Koizumi arrived at the shrine amid a throng of New Year's revelers. Dressed in the long robe and pleated trousers of a traditional, formal Japanese costume, Koizumi climbed the steps of Yasukuni shrine led by a white-robed Shinto priest.

Koizumi, who is known for hawkish views and his support of policy to bolster Japan's military, said he had decided on the visit to pray for peace.

"I went with various feelings, including wishes for Japan's peace and prosperity," Koizumi told reporters after his visit. "Japan does not rest solely upon the efforts of people living now ... Japan stands upon the sacrifices of others in the past."

The visit is Koizumi's fourth at the shrine since he became prime minister in April 2001 and his first since January last year.

The prime minister has insisted on making annual trips to Yasukuni shrine, which honors about 2.5 million Japanese war dead, including executed criminals such as war-era Prime Minister Hideki Tojo.

Japan's neighboring countries in Asia say the shrine glorifies Japan's militaristic past.

The decision is widely viewed as a nod to conservatives in his own ruling Liberal Democratic Party, but has drawn criticism from nations where Japan's military invaded and then administered with an iron grip in the early 1900s.

It comes at a touchy time for diplomatic efforts to push North Korea to hold a second round of nuclear talks, following the first one held in Beijing in August. That meeting ended without much progress or an agreement on a specific date for a second meeting.

Japan and its partners in the talks, the United States, China, South Korea and Russia, want North Korea to agree to scrap its programs to develop nuclear weapons. North Korea is seeking financial aid and US assurances that it will not be attacked.

Koizumi's visit has triggered angry reactions from North Korea and China in the past and could imperil any agreement to meet soon.

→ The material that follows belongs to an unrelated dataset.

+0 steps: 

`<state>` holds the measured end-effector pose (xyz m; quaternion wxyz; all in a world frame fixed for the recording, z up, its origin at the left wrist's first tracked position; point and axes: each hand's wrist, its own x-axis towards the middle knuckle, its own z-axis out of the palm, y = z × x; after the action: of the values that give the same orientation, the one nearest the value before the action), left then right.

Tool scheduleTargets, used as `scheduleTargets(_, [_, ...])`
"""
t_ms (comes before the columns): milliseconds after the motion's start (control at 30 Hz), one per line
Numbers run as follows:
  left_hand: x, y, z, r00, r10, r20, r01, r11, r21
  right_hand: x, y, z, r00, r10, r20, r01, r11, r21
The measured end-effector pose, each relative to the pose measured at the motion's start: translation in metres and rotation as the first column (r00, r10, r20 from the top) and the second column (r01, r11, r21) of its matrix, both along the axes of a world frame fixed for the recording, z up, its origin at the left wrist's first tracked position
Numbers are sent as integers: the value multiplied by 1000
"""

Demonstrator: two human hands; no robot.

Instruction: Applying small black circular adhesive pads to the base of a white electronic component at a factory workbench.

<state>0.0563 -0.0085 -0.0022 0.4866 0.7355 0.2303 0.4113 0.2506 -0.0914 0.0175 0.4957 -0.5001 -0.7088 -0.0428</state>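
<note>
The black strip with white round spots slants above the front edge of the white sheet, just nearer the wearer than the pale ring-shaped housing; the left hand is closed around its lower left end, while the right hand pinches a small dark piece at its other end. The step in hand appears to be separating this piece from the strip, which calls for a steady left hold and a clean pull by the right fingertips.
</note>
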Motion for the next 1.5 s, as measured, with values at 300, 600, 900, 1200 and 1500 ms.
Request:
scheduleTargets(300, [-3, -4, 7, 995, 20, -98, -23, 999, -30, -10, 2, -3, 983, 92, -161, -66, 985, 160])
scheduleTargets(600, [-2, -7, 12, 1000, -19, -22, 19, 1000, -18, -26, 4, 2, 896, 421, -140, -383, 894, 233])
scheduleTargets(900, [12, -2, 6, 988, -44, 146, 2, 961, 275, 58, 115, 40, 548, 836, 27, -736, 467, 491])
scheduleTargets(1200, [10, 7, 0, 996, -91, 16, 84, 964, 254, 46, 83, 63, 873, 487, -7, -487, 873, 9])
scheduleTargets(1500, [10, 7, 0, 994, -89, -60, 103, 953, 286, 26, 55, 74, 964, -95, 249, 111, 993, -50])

Though countries in Asia have not loudly protested Japan's decision to send its military to help with reconstruction in Iraq, the timing of Koizumi's shrine visit this year could be seen by other countries as part of a broader plan to remilitarize. Tokyo plans to send about 1,000 non-combat military personnel to Iraq to repair war-shattered infrastructure in southern Iraq.

Japan ruled the Korean Peninsula as a colony from 1910 to 1945. It also invaded and waged war with China from the 1930s before expanding its ambitions to include southeast Asia.

Despite the passage of more than a half century, Tokyo's reluctance to atone for its brutal rule has been an obstacle to warmer relations with its neighbors.